In November 1927 a group of 5 sailors circulated 48 letters of invitation to join a new sailing club in Itchenor. They were led by Dr B.S. Mends, who was elected Commodore at the first AGM. 39 of the 48 invitations were accepted and a total of 68 members were elected as founder members. The meeting also established the objectives of the club:
1. To encourage all forms of yachting and boat sailing by amateurs.
2. To encourage yacht and boat racing of all descriptions by the promotion of races and giving of prizes and by any other means which may from time to time be determined by the club.

With the club growing in number, it was decided in 1930 that a clubhouse be set up to accommodate its members.
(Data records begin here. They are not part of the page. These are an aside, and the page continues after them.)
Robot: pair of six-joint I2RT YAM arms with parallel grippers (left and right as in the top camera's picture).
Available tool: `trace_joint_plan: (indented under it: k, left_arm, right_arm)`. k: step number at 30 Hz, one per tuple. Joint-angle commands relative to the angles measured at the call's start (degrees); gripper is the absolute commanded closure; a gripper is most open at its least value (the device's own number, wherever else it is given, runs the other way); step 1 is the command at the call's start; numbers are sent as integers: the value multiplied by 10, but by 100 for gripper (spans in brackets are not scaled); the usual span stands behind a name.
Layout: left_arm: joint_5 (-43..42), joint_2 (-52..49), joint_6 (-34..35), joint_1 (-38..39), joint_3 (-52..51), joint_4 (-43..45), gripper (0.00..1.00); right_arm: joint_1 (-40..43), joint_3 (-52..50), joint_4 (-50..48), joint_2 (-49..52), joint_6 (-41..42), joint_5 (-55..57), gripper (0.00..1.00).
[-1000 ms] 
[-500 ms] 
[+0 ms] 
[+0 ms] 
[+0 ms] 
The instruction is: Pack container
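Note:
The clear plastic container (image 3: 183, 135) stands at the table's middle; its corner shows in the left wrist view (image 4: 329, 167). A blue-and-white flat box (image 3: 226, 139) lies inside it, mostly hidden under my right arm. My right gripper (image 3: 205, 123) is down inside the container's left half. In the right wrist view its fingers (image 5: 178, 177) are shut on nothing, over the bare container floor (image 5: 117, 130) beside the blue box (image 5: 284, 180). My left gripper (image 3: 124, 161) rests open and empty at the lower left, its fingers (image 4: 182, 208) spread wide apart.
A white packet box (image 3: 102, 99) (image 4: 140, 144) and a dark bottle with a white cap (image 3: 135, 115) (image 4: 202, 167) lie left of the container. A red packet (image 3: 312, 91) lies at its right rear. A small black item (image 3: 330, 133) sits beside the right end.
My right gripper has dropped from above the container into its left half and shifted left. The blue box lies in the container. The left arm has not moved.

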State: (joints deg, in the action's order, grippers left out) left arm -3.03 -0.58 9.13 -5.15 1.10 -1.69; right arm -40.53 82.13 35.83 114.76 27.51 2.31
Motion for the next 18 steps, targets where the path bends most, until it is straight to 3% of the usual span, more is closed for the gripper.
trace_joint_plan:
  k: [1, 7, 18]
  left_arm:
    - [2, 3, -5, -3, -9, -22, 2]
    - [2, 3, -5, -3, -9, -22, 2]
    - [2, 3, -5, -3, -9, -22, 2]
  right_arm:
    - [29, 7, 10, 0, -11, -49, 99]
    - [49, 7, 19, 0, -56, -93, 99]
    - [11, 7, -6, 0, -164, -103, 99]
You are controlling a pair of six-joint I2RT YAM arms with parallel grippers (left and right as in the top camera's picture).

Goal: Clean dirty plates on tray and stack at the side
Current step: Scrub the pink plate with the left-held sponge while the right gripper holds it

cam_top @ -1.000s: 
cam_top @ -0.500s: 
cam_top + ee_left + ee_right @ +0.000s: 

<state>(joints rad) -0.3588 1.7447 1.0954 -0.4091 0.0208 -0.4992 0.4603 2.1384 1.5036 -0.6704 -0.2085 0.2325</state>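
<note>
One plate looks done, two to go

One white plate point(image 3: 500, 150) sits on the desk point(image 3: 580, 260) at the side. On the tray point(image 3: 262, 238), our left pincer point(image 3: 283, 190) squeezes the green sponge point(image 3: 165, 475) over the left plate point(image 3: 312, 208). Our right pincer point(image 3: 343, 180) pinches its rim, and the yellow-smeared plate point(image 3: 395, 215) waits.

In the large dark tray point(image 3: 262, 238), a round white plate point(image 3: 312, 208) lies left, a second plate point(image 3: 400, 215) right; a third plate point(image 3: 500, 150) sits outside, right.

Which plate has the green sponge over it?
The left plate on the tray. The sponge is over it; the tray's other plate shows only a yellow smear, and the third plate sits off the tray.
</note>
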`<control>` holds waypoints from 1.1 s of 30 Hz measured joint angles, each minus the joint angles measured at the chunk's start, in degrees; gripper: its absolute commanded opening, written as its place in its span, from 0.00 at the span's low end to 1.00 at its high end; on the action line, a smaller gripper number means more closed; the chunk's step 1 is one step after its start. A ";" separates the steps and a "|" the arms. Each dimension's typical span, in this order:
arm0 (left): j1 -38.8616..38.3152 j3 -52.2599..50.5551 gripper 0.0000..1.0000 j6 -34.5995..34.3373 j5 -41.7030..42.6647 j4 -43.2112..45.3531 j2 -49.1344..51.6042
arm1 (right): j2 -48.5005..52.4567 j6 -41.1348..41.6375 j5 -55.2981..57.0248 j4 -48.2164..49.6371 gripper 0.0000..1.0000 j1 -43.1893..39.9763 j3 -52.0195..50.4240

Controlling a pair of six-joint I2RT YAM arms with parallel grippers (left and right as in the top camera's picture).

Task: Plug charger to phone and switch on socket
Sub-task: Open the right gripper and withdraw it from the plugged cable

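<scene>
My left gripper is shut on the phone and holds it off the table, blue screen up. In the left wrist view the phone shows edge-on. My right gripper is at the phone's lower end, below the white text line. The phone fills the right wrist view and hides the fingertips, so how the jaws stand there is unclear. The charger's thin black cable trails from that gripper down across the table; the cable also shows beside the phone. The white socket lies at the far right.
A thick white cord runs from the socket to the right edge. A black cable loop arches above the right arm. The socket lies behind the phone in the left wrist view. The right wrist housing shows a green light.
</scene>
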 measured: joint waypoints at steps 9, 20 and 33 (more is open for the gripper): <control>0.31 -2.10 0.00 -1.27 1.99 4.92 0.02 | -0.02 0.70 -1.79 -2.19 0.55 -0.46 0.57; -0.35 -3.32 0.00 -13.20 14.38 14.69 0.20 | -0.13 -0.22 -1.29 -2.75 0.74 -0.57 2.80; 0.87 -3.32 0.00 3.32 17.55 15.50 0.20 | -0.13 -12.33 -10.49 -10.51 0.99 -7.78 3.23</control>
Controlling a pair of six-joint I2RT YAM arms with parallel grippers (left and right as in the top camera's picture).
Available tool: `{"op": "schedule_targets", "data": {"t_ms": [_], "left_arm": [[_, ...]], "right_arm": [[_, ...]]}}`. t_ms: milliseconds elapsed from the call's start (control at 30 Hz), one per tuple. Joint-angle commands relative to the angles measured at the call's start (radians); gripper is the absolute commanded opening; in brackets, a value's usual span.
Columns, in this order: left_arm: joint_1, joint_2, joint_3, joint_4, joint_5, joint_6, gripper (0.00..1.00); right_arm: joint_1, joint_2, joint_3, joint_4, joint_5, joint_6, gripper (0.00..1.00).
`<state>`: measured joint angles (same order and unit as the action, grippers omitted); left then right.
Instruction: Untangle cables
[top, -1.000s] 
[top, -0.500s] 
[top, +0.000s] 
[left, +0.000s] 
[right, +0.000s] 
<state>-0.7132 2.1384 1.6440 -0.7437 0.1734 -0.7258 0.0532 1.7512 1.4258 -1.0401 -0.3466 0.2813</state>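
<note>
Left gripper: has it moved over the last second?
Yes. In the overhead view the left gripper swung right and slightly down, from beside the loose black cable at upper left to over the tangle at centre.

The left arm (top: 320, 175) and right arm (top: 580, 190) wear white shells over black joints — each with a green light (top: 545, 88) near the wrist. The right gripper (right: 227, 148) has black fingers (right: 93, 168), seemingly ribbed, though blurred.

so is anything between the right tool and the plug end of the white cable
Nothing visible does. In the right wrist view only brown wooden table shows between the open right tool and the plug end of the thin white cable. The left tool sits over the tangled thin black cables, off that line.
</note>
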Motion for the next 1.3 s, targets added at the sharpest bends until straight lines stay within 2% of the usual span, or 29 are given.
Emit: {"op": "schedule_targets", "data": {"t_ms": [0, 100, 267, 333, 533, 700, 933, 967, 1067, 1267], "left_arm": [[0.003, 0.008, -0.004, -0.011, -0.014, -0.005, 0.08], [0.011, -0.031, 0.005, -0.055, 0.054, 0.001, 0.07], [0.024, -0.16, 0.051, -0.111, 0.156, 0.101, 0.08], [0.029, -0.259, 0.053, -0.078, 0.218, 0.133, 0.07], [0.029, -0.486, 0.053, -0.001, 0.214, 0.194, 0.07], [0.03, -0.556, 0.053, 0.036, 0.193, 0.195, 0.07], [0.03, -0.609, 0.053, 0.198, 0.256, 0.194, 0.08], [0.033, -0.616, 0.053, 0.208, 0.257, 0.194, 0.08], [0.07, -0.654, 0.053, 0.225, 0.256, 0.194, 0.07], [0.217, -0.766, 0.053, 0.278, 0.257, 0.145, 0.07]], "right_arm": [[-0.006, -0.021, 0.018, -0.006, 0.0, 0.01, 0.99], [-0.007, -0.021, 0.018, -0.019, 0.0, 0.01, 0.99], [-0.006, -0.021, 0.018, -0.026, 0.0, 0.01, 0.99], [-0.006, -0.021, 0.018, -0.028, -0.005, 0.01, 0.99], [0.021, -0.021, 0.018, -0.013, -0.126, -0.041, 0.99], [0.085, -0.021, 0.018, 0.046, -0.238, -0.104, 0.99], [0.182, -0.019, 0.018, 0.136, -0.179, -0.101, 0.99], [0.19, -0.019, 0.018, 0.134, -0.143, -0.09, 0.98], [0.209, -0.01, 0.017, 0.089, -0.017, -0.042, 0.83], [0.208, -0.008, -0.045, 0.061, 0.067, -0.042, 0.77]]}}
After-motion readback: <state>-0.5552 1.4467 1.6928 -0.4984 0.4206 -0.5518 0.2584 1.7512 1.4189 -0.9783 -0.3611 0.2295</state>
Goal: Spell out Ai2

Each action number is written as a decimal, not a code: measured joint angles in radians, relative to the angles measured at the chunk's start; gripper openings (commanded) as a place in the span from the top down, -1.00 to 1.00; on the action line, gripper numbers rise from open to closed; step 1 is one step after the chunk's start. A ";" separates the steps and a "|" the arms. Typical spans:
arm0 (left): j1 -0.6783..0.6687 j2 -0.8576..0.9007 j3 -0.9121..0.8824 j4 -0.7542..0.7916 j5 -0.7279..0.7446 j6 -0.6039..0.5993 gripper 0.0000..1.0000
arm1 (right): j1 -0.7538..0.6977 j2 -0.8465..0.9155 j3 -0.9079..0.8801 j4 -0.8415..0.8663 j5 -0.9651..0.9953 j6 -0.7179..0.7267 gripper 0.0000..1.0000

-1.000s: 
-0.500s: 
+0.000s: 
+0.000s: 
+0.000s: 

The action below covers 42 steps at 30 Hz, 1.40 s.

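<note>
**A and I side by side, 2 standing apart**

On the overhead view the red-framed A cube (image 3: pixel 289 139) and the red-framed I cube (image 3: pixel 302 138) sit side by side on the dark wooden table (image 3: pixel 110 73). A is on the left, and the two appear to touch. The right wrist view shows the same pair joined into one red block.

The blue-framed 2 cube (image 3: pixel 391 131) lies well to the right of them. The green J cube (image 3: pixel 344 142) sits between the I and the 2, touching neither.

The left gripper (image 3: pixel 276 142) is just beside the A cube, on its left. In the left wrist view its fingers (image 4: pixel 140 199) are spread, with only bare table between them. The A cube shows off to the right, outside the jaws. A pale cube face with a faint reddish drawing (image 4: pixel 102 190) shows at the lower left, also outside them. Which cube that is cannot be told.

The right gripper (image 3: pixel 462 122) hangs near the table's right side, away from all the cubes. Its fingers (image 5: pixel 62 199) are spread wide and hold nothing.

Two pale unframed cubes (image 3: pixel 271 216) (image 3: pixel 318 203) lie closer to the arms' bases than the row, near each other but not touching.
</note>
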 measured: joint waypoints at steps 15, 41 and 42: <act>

Upon acquiring a 17th-century fishermen's cottage overlooking the harbour, the memorandum of association was signed in the following year.

In 1937 ISC faced an existential threat when the Chichester Harbour Federation invited the Royal Corinthian Yacht Club to establish a South Coast branch in the harbour. Following a meeting between Commodore Thomas McMeekin and his RCYC counterpart, Tiny Mitchell, amalgamation proposals were circulated to the club membership and a referendum was announced to determine the matter. This sharply divided opinion and caused dissenting members to form a "protesting committee." When McMeekin's plans were narrowly rejected, he and his Vice Commodore announced that they would not seek re-election. In an attempt to restore confidence in the club's administration, Rear Commodore Geoffrey Lowles was put forward as a "unity candidate." He was proposed by William Tracy Wallace, who succeeded in uniting members to support Lowles as the new Commodore; Wallace arranged for over fifty individuals (comprising the differing cliques, factions, and recalcitrant members) to officially second him to the position.

With the outbreak of World War II, the sailing club was requisitioned by the British Army. An anti-aircraft gun was mounted to attack approaching Luftwaffe planes.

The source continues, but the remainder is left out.